Facebook semble soudainement soucieux de notre bien-être. Le groupe vient de publier une étonnante synthèse scientifique sur les conséquences des réseaux sociaux sur la santé mentale de ses utilisateurs. Avec une réponse en demi-teinte : tout dépend de la façon dont on les consomme.

Un phénomène de comparaison sociale négative

Les effets seraient parfois dévastateurs dans les cas où les internautes resteraient passifs devant les contenus. Ce qui pourrait provoquer un risque accru d’isolement, de solitude, voire de dépression… et même de suicide face au bonheur étalé par les autres, du fait d’une comparaison sociale négative.

Mais il en résulterait aussi des bénéfices, à condition d’interagir avec les gens et de communiquer davantage avec les proches qui comptent vraiment. Cette possibilité de contact accrue provoquerait un sentiment de joie et inciterait à s’engager davantage dans des communautés.

Et Facebook n’hésite pas à réinventer la roue au détour de cette phrase magnifique. « Les effets positifs sont plus forts quand les gens parlent en ligne avec leurs proches amis. Mettre à jour son statut ne suffit pas ; les gens doivent interagir en tête à tête avec d’autres dans leur réseau ». Ou comment nous réapprendre à avoir une vie sociale !

Les critiques au vitriol se multiplient

La publication de ce texte ce 15 décembre ne doit rien non plus au hasard. Il répond à une salve récente d’attaques émanant d’anciens collaborateurs. La semaine dernière, l’ancien vice-président de la croissance du groupe Chamath Palihapitiya s’est lâché lors d’une conférence Stanford Graduate School of Business. « Mes enfants ne sont pas autorisés à utiliser cette merde », a-t-il déclaré en parlant de  Facebook. Des propos aussitôt rapportés  par le site The Verge. Son constat est aujourd’hui est sans appel vis-à-vis de la société de Mark Zuckerberg : elle ne ferait que détruire du tissu social et asservir les cerveaux des utilisateurs… qui renonceraient à leur indépendance intellectuelle.

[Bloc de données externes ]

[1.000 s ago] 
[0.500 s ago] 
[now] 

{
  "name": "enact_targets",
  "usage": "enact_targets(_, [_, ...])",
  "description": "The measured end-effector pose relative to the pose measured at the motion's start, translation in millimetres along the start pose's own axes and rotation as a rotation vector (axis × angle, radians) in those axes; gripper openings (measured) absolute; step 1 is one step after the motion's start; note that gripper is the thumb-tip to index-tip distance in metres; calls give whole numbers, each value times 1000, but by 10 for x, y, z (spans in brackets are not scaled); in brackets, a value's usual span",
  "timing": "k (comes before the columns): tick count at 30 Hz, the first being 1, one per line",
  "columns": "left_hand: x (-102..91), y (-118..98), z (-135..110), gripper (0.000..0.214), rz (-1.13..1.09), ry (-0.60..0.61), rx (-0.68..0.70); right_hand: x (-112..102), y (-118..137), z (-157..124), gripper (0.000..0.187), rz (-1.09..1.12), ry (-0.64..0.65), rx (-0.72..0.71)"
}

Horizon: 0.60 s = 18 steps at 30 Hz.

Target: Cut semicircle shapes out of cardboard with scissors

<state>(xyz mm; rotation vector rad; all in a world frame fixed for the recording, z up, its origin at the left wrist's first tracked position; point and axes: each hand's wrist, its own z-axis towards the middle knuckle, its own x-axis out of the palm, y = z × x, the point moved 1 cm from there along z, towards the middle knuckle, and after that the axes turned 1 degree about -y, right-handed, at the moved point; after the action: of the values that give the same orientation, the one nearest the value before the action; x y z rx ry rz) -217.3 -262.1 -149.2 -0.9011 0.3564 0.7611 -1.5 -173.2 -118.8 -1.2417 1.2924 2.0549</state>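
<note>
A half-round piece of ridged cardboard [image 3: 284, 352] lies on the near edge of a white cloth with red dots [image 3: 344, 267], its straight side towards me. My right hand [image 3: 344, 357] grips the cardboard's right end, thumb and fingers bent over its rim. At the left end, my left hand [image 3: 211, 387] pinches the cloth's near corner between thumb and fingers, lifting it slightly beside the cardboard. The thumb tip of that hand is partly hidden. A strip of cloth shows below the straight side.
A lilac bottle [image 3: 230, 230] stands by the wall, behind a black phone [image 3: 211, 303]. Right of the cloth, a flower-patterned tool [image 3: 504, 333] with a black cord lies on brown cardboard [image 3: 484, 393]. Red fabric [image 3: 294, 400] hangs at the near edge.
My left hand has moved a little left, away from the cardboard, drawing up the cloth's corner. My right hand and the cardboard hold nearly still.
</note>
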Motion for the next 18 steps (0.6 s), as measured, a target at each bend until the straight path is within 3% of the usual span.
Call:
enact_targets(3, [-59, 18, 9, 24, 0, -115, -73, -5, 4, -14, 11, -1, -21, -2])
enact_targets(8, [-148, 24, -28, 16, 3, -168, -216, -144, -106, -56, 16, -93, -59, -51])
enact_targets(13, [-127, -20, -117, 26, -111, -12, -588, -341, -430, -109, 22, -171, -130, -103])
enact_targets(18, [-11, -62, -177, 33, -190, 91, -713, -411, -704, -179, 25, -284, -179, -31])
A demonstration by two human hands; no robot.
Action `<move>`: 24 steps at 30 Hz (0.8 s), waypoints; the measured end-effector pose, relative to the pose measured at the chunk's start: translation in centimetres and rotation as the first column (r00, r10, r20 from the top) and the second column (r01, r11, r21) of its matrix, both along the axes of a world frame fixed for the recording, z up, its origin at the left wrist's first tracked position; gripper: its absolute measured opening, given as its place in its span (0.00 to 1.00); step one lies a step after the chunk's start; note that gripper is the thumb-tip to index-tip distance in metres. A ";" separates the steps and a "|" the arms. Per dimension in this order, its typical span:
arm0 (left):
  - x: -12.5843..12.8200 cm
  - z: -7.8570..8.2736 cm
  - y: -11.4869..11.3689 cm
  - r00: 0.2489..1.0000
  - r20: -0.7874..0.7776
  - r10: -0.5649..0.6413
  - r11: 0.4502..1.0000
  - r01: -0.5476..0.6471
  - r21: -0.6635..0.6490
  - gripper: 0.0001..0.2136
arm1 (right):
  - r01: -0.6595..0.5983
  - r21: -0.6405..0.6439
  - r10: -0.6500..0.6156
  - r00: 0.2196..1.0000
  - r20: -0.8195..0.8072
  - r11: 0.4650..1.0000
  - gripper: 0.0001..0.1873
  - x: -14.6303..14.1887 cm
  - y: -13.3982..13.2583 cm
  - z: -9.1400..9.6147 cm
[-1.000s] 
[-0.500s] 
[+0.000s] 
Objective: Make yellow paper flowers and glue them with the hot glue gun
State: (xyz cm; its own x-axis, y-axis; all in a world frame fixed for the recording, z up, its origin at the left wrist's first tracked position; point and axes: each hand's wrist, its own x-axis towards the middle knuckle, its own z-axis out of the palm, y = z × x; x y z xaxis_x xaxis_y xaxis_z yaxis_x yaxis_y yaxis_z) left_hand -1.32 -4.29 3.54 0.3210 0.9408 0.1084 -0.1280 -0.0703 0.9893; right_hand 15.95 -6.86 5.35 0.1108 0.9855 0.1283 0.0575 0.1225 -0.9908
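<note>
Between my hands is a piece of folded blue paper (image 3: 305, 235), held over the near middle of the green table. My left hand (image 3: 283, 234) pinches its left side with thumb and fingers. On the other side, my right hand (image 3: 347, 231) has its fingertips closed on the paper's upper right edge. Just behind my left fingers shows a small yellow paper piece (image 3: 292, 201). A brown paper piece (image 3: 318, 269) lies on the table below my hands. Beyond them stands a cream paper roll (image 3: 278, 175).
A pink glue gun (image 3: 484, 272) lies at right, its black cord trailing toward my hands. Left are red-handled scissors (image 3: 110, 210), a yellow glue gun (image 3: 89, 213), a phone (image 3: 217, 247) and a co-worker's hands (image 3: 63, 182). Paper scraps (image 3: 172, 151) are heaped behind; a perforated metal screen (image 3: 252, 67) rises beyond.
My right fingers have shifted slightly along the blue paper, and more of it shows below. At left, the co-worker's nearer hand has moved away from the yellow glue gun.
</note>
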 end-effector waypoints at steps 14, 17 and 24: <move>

Sean Parker, ancien investisseur et président de Facebook, a formulé exactement les mêmes reproches il y a un peu plus d’un mois lors d’un événement Axios à Philadelphie. Pour lui, les réseaux sociaux exploiteraient les faiblesses psychologiques de leurs utilisateurs et les rendent dépendants en leur livrant des petits shoots de dopamine alimentés par des likes et des commentaires.